#### THE TASK
For the data below, report how many lines include the word "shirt", and write nothing else.

[Items from a data source]
<<<<

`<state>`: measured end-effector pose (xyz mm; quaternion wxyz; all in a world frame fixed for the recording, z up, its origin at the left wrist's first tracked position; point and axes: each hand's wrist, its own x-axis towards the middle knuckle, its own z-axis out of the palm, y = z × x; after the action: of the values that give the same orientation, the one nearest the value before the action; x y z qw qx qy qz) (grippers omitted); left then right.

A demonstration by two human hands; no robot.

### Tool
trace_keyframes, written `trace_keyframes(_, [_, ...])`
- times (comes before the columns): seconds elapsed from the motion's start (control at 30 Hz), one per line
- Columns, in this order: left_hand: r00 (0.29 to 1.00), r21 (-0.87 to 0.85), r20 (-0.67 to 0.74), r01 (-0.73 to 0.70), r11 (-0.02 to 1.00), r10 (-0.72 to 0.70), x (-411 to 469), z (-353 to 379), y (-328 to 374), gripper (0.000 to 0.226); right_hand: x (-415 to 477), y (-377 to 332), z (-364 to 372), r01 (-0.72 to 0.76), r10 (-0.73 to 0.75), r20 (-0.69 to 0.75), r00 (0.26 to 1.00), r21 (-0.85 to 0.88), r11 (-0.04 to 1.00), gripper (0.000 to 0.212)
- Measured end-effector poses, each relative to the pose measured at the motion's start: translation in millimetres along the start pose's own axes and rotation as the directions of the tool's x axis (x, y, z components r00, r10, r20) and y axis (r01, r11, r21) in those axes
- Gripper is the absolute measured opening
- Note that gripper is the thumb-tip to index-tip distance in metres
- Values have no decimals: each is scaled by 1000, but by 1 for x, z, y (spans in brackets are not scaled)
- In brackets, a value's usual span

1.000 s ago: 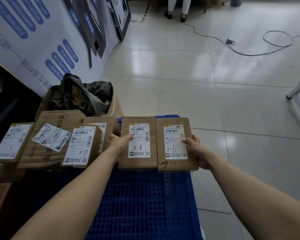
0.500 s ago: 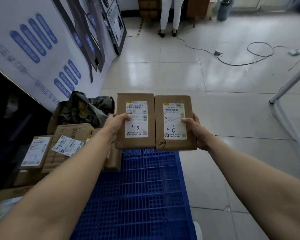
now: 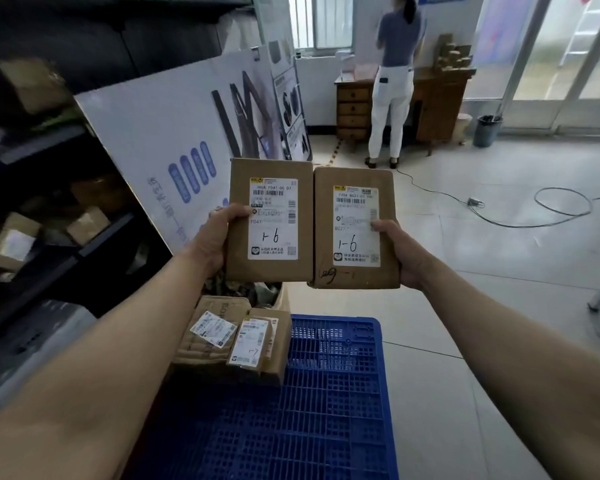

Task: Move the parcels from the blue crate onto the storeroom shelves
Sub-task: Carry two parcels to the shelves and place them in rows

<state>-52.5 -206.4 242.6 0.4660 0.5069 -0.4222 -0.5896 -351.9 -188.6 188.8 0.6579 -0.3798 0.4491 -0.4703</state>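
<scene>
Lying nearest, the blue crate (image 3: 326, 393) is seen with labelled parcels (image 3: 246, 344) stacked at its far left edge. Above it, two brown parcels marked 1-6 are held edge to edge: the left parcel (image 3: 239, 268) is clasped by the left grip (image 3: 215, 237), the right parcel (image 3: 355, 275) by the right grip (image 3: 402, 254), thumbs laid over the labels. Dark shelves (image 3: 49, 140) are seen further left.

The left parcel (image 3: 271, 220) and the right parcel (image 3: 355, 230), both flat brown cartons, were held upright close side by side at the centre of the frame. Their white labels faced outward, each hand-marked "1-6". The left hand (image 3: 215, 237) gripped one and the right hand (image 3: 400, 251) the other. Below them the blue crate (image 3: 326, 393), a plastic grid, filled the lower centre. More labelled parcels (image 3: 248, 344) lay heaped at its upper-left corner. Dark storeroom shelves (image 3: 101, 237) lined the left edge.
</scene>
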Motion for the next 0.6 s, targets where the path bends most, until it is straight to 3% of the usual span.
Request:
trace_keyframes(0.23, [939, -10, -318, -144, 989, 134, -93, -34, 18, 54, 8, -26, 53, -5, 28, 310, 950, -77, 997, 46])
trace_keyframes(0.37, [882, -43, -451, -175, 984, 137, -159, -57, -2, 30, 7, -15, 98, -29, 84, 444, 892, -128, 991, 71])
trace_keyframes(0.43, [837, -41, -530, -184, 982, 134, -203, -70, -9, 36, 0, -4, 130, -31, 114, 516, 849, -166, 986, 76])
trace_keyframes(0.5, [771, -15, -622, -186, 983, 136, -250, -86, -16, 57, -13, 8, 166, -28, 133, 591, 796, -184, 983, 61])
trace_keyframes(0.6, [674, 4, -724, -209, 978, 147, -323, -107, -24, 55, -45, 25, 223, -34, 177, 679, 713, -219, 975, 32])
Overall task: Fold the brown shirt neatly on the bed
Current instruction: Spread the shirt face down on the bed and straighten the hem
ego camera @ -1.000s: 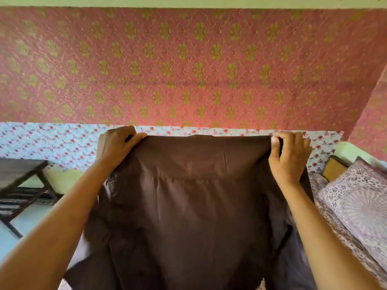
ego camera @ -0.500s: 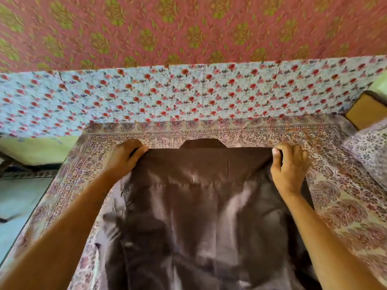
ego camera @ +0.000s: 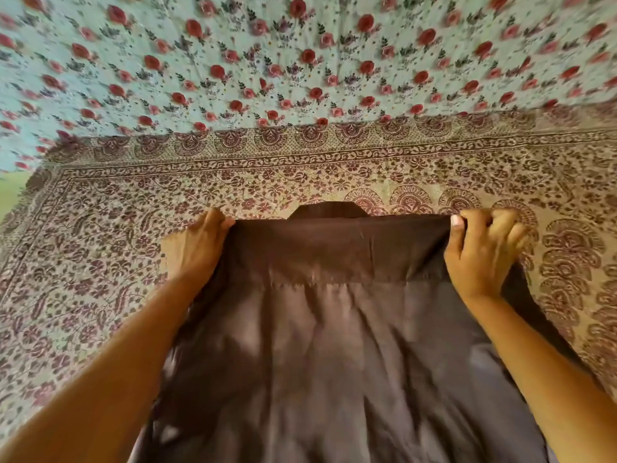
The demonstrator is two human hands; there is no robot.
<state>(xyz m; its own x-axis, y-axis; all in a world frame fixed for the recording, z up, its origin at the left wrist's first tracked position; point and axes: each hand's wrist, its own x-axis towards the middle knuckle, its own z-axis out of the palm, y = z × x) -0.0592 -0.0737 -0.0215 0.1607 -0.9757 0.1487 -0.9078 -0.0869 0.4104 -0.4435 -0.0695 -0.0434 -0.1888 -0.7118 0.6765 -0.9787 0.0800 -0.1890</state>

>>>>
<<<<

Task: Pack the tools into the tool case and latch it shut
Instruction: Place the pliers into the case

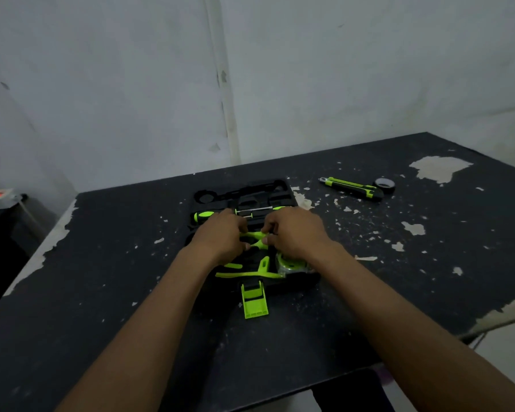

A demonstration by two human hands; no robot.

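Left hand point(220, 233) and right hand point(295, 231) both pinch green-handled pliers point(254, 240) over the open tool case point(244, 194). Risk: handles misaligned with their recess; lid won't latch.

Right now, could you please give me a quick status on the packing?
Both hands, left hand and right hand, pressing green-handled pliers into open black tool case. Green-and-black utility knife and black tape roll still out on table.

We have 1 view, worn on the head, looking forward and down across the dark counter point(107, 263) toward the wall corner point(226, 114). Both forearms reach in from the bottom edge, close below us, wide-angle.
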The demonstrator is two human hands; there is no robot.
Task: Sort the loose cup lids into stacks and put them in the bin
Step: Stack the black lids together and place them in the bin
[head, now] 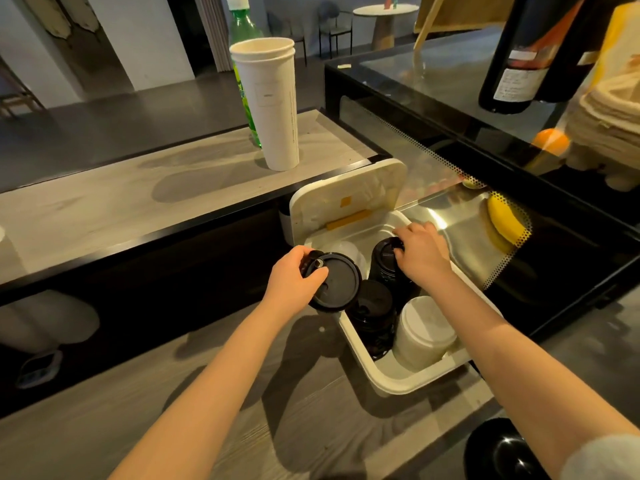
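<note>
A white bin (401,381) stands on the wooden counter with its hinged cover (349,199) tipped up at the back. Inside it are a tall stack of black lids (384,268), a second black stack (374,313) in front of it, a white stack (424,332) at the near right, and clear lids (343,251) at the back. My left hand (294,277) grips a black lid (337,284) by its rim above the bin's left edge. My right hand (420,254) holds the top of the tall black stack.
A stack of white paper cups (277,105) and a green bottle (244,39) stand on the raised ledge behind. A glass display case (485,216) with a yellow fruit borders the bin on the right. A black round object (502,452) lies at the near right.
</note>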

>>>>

#### WRITTEN SOLUTION
2